# EXERCISE GOAL
Should the listing contain images, exclude them; give the rest again exactly.

### DATA RECORDS

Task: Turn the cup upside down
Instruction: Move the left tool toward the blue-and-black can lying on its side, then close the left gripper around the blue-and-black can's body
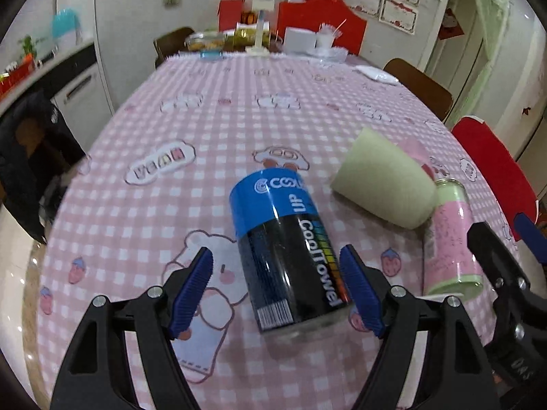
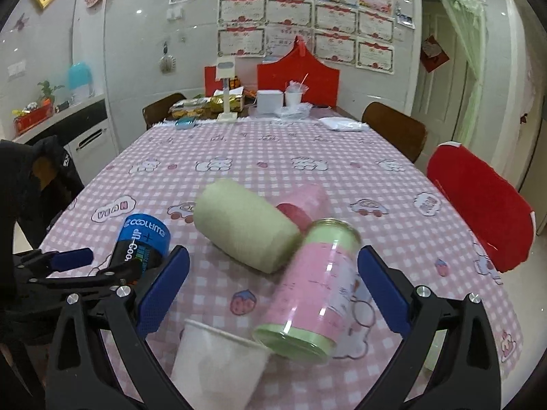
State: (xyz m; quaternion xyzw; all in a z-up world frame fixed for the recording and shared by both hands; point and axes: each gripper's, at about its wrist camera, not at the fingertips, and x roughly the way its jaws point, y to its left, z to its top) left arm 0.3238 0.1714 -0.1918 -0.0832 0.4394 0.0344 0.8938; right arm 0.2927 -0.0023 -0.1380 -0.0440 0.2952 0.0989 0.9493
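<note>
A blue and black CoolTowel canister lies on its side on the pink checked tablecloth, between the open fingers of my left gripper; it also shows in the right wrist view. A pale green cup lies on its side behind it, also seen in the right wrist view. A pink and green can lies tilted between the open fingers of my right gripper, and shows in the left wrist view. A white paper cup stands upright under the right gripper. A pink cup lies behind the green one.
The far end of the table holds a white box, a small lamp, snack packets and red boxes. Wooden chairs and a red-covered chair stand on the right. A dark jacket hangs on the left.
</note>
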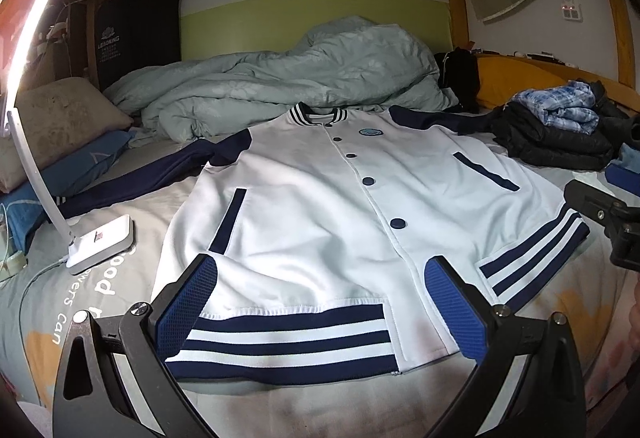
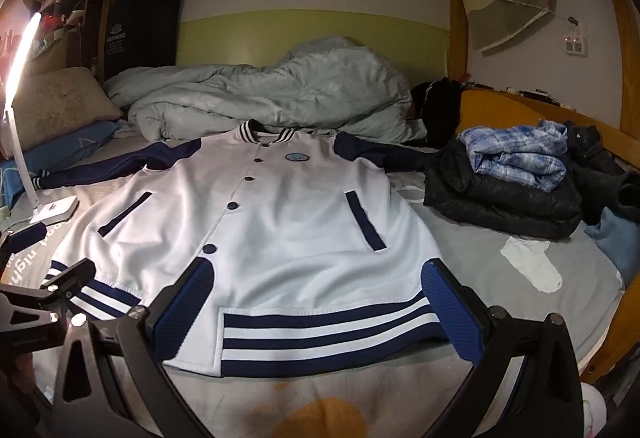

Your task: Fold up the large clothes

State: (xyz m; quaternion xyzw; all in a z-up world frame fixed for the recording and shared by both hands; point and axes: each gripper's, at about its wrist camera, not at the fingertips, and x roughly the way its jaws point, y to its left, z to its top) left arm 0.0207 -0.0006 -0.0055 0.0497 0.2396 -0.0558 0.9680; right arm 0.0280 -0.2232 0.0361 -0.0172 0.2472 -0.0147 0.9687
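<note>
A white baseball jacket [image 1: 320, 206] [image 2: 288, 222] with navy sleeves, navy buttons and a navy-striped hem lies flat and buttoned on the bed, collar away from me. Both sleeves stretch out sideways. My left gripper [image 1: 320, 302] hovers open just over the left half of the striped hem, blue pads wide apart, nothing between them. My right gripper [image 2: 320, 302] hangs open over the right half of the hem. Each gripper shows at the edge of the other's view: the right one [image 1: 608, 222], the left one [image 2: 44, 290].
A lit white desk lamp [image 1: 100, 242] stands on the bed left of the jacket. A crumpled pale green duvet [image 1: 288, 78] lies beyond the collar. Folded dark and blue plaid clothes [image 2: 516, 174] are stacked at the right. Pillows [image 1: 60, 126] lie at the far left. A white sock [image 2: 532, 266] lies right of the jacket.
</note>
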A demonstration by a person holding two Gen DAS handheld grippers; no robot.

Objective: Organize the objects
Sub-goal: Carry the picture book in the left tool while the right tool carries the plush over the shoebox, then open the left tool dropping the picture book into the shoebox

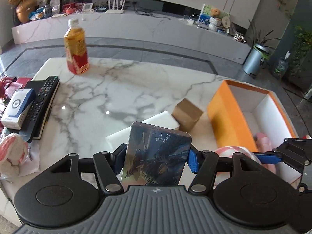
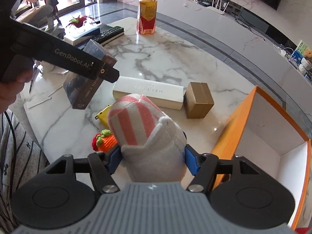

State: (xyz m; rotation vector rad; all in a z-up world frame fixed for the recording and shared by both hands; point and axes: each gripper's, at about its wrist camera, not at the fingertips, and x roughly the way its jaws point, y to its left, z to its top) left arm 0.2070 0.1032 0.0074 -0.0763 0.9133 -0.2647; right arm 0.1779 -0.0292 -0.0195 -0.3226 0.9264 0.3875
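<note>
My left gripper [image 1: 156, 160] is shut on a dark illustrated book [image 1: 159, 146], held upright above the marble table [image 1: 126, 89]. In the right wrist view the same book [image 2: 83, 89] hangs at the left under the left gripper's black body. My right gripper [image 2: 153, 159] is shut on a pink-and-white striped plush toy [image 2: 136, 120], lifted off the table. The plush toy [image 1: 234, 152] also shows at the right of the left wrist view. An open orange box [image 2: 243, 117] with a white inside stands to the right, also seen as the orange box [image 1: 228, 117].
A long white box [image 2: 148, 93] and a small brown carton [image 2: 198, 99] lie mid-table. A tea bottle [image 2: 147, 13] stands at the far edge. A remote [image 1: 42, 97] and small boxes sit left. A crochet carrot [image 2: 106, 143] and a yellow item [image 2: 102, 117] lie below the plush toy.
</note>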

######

# ANSWER TO THE EXERCISE
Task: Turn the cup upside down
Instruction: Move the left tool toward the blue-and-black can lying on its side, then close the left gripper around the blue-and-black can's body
State: (xyz m; quaternion xyzw; all in a z-up world frame fixed for the recording and shared by both hands; point and axes: each gripper's, at about its wrist camera, not at the fingertips, and x roughly the way its jaws point, y to its left, z to its top) left arm 0.3238 0.1714 -0.1918 -0.0832 0.4394 0.0344 0.8938; right arm 0.2927 -0.0023 -0.1380 -0.0440 0.2952 0.0989 0.9493
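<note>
A blue and black CoolTowel canister lies on its side on the pink checked tablecloth, between the open fingers of my left gripper; it also shows in the right wrist view. A pale green cup lies on its side behind it, also seen in the right wrist view. A pink and green can lies tilted between the open fingers of my right gripper, and shows in the left wrist view. A white paper cup stands upright under the right gripper. A pink cup lies behind the green one.
The far end of the table holds a white box, a small lamp, snack packets and red boxes. Wooden chairs and a red-covered chair stand on the right. A dark jacket hangs on the left.
</note>
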
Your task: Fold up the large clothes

State: (xyz m; quaternion xyzw; all in a z-up world frame fixed for the recording and shared by both hands; point and axes: each gripper's, at about its wrist camera, not at the fingertips, and x roughly the way its jaws point, y to its left, z to its top) left arm 0.0207 -0.0006 -0.0055 0.0497 0.2396 -0.0558 0.9680; right arm 0.0280 -0.2232 0.0361 -0.0172 0.2472 -0.0147 0.9687
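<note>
A white baseball jacket [image 1: 320, 206] [image 2: 288, 222] with navy sleeves, navy buttons and a navy-striped hem lies flat and buttoned on the bed, collar away from me. Both sleeves stretch out sideways. My left gripper [image 1: 320, 302] hovers open just over the left half of the striped hem, blue pads wide apart, nothing between them. My right gripper [image 2: 320, 302] hangs open over the right half of the hem. Each gripper shows at the edge of the other's view: the right one [image 1: 608, 222], the left one [image 2: 44, 290].
A lit white desk lamp [image 1: 100, 242] stands on the bed left of the jacket. A crumpled pale green duvet [image 1: 288, 78] lies beyond the collar. Folded dark and blue plaid clothes [image 2: 516, 174] are stacked at the right. Pillows [image 1: 60, 126] lie at the far left. A white sock [image 2: 532, 266] lies right of the jacket.
</note>
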A demonstration by a person holding two Gen DAS handheld grippers; no robot.

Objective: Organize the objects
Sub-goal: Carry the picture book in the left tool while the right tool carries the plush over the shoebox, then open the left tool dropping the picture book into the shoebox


State: (xyz m; rotation vector rad; all in a z-up world frame fixed for the recording and shared by both hands; point and axes: each gripper's, at about its wrist camera, not at the fingertips, and x roughly the way its jaws point, y to its left, z to its top) left arm 0.2070 0.1032 0.0074 -0.0763 0.9133 -0.2647; right arm 0.1779 -0.0292 -0.0195 -0.3226 0.9264 0.3875
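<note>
My left gripper [image 1: 156, 160] is shut on a dark illustrated book [image 1: 159, 146], held upright above the marble table [image 1: 126, 89]. In the right wrist view the same book [image 2: 83, 89] hangs at the left under the left gripper's black body. My right gripper [image 2: 153, 159] is shut on a pink-and-white striped plush toy [image 2: 136, 120], lifted off the table. The plush toy [image 1: 234, 152] also shows at the right of the left wrist view. An open orange box [image 2: 243, 117] with a white inside stands to the right, also seen as the orange box [image 1: 228, 117].
A long white box [image 2: 148, 93] and a small brown carton [image 2: 198, 99] lie mid-table. A tea bottle [image 2: 147, 13] stands at the far edge. A remote [image 1: 42, 97] and small boxes sit left. A crochet carrot [image 2: 106, 143] and a yellow item [image 2: 102, 117] lie below the plush toy.
</note>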

Work on this exercise is finished.